[Start of section]

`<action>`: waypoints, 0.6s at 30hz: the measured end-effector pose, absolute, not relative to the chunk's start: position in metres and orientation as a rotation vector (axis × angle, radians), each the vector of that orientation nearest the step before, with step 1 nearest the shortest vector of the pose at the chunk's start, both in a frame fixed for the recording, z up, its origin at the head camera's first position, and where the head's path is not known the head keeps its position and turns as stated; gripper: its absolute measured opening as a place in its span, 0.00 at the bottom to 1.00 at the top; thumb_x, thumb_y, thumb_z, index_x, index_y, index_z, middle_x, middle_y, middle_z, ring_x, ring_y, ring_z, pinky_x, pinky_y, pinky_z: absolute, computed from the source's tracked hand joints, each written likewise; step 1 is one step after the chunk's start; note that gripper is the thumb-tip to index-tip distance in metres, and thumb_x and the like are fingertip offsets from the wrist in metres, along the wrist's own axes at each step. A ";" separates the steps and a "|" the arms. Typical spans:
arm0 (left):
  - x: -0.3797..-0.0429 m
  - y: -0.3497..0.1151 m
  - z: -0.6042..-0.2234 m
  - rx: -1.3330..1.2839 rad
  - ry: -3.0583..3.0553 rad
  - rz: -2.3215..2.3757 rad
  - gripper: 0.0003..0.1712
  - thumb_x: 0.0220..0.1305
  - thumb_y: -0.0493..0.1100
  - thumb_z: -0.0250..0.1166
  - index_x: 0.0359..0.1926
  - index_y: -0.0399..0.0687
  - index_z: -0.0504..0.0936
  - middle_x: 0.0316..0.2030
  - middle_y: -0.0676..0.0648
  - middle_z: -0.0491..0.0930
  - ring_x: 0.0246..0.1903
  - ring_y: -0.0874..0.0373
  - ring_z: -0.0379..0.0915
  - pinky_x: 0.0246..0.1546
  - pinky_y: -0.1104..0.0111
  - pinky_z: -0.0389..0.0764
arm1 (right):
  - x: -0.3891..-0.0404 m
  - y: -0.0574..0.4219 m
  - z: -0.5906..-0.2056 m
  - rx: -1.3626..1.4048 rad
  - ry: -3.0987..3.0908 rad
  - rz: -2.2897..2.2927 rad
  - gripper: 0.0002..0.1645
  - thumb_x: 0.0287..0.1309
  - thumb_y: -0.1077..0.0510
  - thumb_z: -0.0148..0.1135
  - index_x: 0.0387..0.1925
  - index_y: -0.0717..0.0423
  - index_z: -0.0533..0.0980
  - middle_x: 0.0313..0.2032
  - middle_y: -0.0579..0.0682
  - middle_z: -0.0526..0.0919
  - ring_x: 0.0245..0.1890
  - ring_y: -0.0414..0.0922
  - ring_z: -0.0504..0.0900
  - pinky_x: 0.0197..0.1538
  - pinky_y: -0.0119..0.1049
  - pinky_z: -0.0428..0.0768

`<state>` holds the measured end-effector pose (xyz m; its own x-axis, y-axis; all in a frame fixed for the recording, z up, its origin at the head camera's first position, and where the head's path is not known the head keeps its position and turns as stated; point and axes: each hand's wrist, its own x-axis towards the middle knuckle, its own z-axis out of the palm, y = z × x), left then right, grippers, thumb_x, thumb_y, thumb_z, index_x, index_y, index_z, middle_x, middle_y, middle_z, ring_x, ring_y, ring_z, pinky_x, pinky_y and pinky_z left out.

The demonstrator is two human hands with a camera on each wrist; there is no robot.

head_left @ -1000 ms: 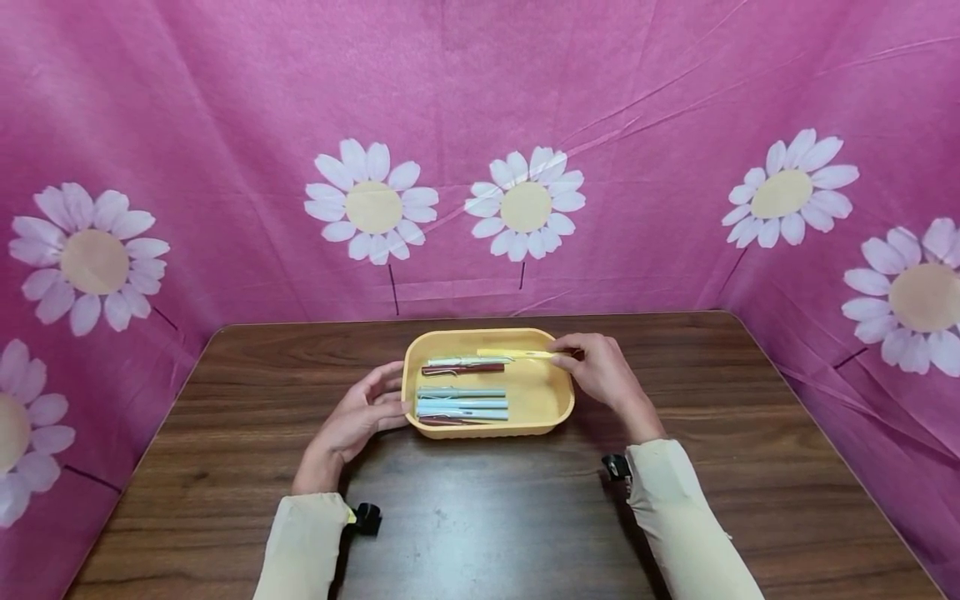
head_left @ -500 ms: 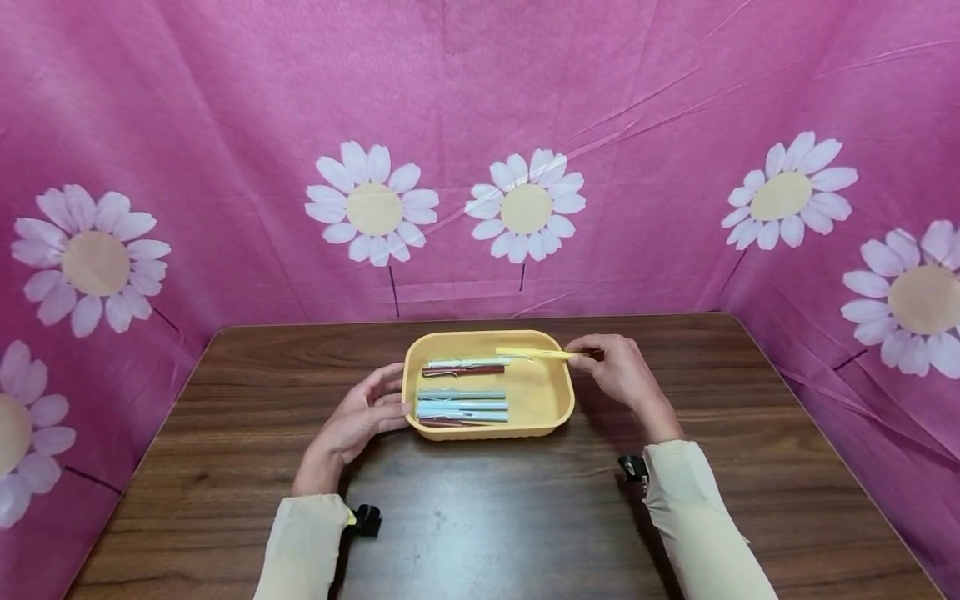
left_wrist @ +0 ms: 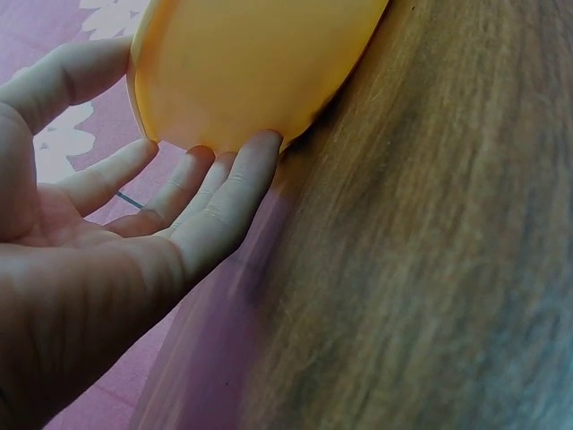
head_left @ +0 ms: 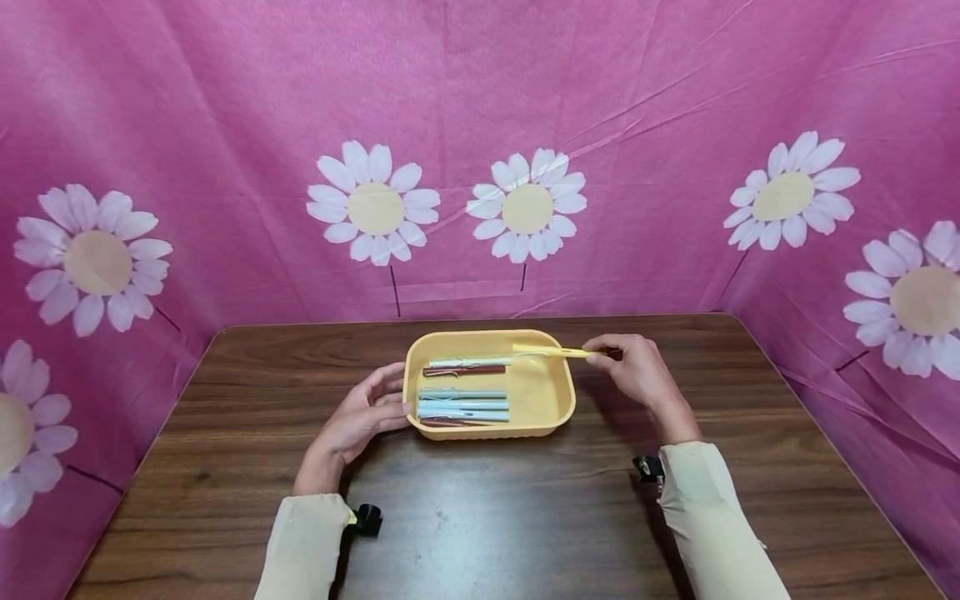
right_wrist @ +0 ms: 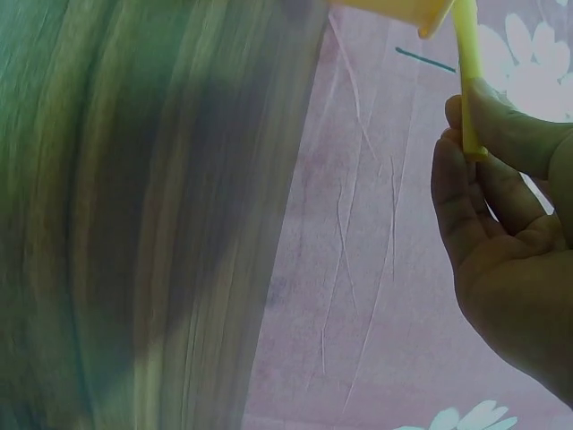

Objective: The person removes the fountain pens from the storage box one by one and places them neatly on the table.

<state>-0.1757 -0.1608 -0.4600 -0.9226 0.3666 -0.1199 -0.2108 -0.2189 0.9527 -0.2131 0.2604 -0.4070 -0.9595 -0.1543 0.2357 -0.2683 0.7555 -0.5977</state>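
Observation:
A yellow pen is pinched at its right end between the thumb and fingers of my right hand; it slants over the right rim of a yellow tray. In the right wrist view the same pen stands out beyond the fingertips. My left hand rests its fingertips against the tray's left end. The left wrist view shows spread fingers touching the outer wall of the tray. Inside the tray lie a pale green pen, a dark red pen and several pale blue pens.
The tray stands near the back of a brown wooden table. A pink cloth with white daisies hangs behind it and at both sides. Black bands with small devices are on both wrists.
My right hand has moved to the right with the yellow pen, so the pen now reaches out over the tray's right rim. The left hand and tray stay put.

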 end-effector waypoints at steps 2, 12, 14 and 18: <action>-0.176 -0.161 -0.460 0.184 1.678 2.194 0.45 0.62 0.23 0.61 0.77 0.33 0.52 0.68 0.23 0.57 0.58 0.42 0.73 0.52 0.58 0.84 | -0.214 0.263 -0.407 0.331 -2.786 0.990 0.09 0.61 0.62 0.71 0.44 0.57 0.87 0.39 0.53 0.89 0.35 0.49 0.79 0.38 0.41 0.76; -0.176 -0.162 -0.461 0.198 1.682 2.191 0.44 0.63 0.23 0.60 0.76 0.34 0.52 0.68 0.23 0.57 0.59 0.42 0.73 0.52 0.57 0.84 | -0.218 0.271 -0.412 0.332 -2.794 1.038 0.09 0.61 0.64 0.70 0.43 0.59 0.87 0.40 0.56 0.88 0.36 0.49 0.79 0.37 0.38 0.76; -0.177 -0.161 -0.461 0.198 1.679 2.191 0.44 0.63 0.23 0.60 0.76 0.34 0.52 0.68 0.23 0.57 0.59 0.42 0.73 0.52 0.57 0.84 | -0.218 0.272 -0.412 0.326 -2.788 1.048 0.09 0.61 0.65 0.70 0.43 0.59 0.86 0.40 0.56 0.88 0.36 0.50 0.78 0.37 0.38 0.75; -0.177 -0.161 -0.461 0.190 1.675 2.193 0.44 0.63 0.23 0.60 0.76 0.35 0.53 0.68 0.23 0.57 0.59 0.41 0.73 0.52 0.57 0.84 | -0.219 0.274 -0.411 0.324 -2.782 1.044 0.09 0.60 0.65 0.71 0.43 0.59 0.87 0.39 0.56 0.88 0.35 0.49 0.78 0.38 0.37 0.75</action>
<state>-0.1769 -0.1614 -0.4606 -0.9212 0.3711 -0.1171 -0.2105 -0.2221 0.9520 -0.2191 0.2739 -0.4106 -0.9650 -0.1477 0.2166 -0.2537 0.7343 -0.6297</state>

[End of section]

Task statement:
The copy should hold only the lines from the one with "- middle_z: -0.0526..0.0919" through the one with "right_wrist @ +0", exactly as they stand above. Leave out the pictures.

Finished exercise:
  - middle_z: -0.0526..0.0919
  - ring_x: 0.0245..0.1890
  - ring_y: -0.0414..0.0922
  - ring_z: -0.0504..0.0900
  - pinky_x: 0.0197..0.1538
  - pinky_y: -0.0119..0.1049
  - pinky_z: -0.0428..0.0768

`<state>` holds the measured end-effector pose (xyz m; its own x-axis, y-axis; all in a frame fixed for the recording, z up, its origin at the head camera's first position, and where the head's path is not known the head keeps its position and turns as stated; point and axes: each hand's wrist, its own x-axis towards the middle knuckle, its own z-axis out of the palm, y = z × x), left then right, grippers, thumb_x, thumb_y, thumb_z, index_x, index_y, index_z, middle_x, middle_y, middle_z, ring_x, ring_y, ring_z, pinky_x, pinky_y and pinky_z left out.

The demonstrator is two human hands with a camera on each wrist; there is no robot.

head_left @ -1000 ms: 
head_left @ -500 ms: 
left_wrist @ +0 ms: 
head_left @ +0 ms: 
right_wrist @ +0 ms: 

The answer has been fully written out.